Perusing the news reports of the Orioles' third straight loss to the Dodgers, I noticed this paragraph buried deep in Dave Sheinin's story in the Washington Post:
Los Angeles's Kaz Ishii was the second in a string of five straight left-handed starters the Orioles will face during this road trip, including three straight this weekend at Colorado -- a fact which bodes poorly for their chances, given the team's collective .236 average against lefties (last in the league) entering Thursday.
I hadn't really noticed that the Orioles were struggling so much against left-handers this year, and I would not have guessed that such would be the case before the season started. After all, only three regulars, Rafael Palmeiro, Jay Gibbons, and Larry Bigbie, are left-handed hitters, and all three had held their own against lefties prior to this year.
But the Orioles' hitting splits against lefties this year are revulsive. Their .672 OPS against lefties places them squarely at the bottom of the AL. Four regulars have OPS's against lefties under .600: Gibbons (.577), Palmeiro (.527), Bigbie (the .501 blues), and, surprisingly, right-handed Luis Matos (a puke-worthy .438). Of the other regulars, only Miguel Tejada (1.015) and Jerry Hairston (.999) have put much of a hurt on left-handers, and Hairston has only been around for the last month. Melvin Mora (.860) has held his own against lefties, but he's been far more destructive of righties (1.051).
Needless to say, when 44% of your lineup is hitting below replacement level against lefties, you don't have a great chance of sustaining a rally against them. Not surprisingly, the Orioles are 6-13 in games in which the opponent's starter was left-handed, compared to 21-22 against righty starters. And it's not as if the Orioles have been facing left-handed aces every time. Sure, Jamie Moyer has had a stranglehold on the Birds for years, and Randy Johnson and Jarrod Washburn are no pushovers, but there have also been losses to less heralded names like Casey Fossum and Scott Schoeneweis. Baltimore hasn't even faced Oakland's Mulder/Zito combo yet.
Is there a chance of a turnaround from this lefty-flailing? The regression-to-the-mean principle would say yes, although left-handed hitters have been known to get into season-long funks against lefty pitching. Using the weight of career stats, I'd say that Palmeiro has an excellent chance of pulling out of his slide against lefties because he has had virtually no righty-lefty bias in his career: a .938 OPS against lefties (.895 in 2001-2003) and an almost identical .946 against righties (.936 in '01-'03). Bigbie and Gibbons should also pick up a little bit; both have hit lefties in the past, although with less power than against righties.

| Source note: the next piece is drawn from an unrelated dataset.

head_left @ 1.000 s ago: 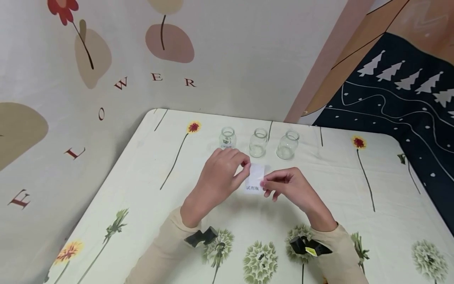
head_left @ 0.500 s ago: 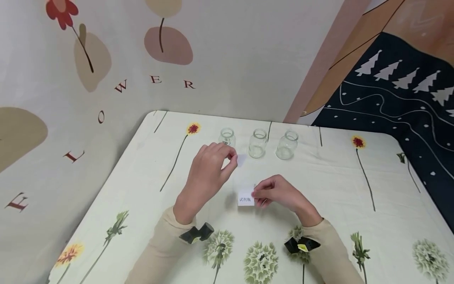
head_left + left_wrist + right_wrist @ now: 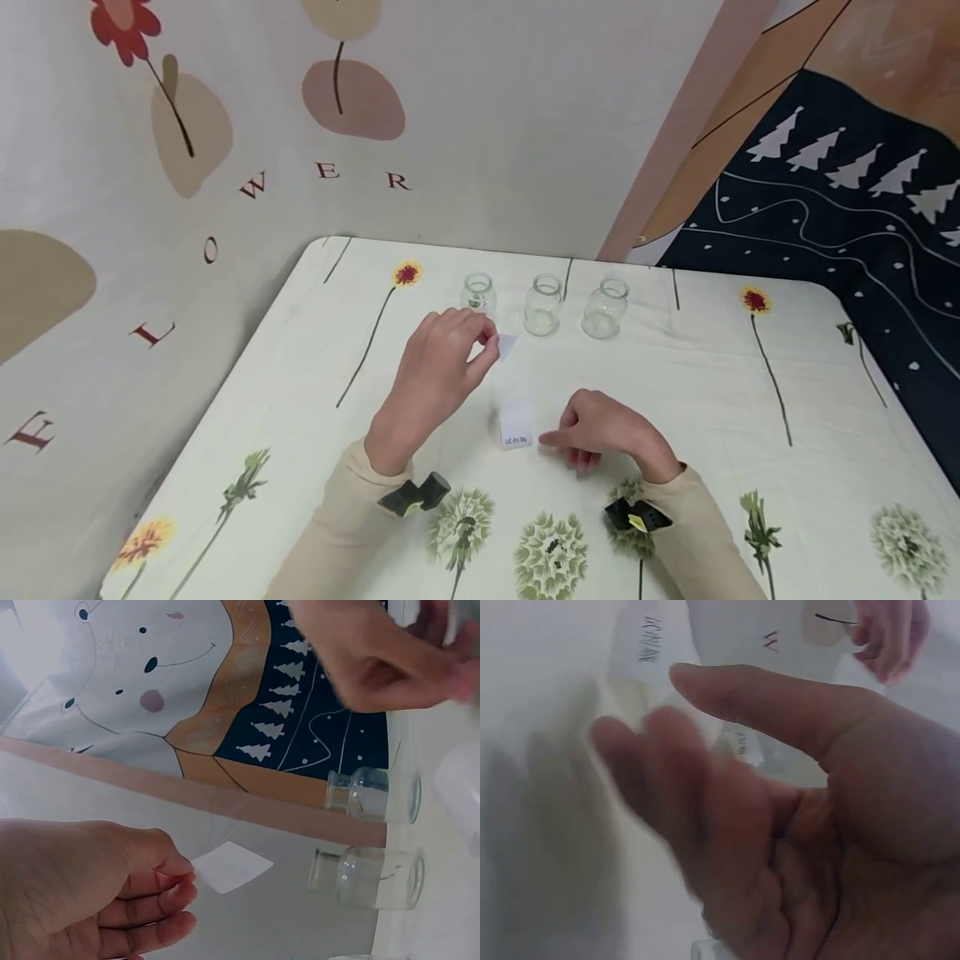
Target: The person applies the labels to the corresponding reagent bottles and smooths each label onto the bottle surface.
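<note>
A pale backdrop point(image 3: 480, 183) lettered in red rises behind the table point(image 3: 675, 417), its white cloth printed with flowers, as I watch from my remote station. A dark panel point(image 3: 825, 217) of white pine trees fills the far right. Two beige sleeves point(image 3: 337, 517) reach in from the near edge.

The left hand point(image 3: 442, 358) pinches a small white sheet by one corner between thumb and fingertips. The right hand point(image 3: 603, 429) is loose, thumb extended and fingers bent without a grip; those fingers blur in its wrist view.

Three clear glass jars stand upright in a row toward the back, round mouths facing up. In the middle jar point(image 3: 543, 308) and the right jar point(image 3: 604, 308), I see the pale cloth through the glass. The left jar point(image 3: 478, 292), partly behind the left hand, shows a dark patch; I cannot tell whether it is inside or beyond. My right wrist view catches a printed label point(image 3: 744, 746) on a jar.

A printed paper point(image 3: 516, 421) sits just beside the right thumb, its lettering blurred. The small white sheet point(image 3: 231, 867) is held clear of the jars.
</note>
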### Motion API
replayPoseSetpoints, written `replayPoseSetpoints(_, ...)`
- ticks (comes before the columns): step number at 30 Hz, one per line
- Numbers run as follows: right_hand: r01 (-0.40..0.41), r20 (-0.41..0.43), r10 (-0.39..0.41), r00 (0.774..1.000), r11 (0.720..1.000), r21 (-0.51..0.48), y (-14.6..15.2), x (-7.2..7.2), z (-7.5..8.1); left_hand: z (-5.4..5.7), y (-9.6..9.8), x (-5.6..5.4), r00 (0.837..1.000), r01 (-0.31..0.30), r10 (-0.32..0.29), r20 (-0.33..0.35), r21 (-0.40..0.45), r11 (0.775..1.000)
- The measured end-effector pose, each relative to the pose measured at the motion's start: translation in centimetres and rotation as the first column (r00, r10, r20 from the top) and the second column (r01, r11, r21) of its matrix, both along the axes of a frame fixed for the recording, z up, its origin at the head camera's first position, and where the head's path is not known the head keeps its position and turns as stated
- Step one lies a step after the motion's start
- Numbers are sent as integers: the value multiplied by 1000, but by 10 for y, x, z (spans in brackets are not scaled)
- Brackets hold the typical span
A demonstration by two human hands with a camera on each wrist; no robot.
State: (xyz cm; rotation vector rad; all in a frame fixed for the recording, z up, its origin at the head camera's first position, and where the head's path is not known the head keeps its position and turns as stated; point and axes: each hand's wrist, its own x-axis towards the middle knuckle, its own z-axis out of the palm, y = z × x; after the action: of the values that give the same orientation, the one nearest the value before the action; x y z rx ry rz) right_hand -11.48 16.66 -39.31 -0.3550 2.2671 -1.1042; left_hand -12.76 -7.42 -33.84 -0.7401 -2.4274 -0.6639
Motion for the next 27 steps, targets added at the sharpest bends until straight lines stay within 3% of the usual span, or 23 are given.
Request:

Matos is a weird case. Although he bats from the right side, he has been atrocious against lefties in his brief career (.571 vs. LHP, .760 vs. RHP). Although his 300-some plate appearances against lefties may not accurately represent his true ability, they strongly suggest that Matos needs to change something in his hitting approach against left-handed pitching.
Of course, three games against Shawn Estes, Jeff Fassero, and Joe Kennedy at hopped-up Coors Field have the potential to boost those lefty splits considerably. The team OPS against lefties may rise quite a few points before the weekend is over.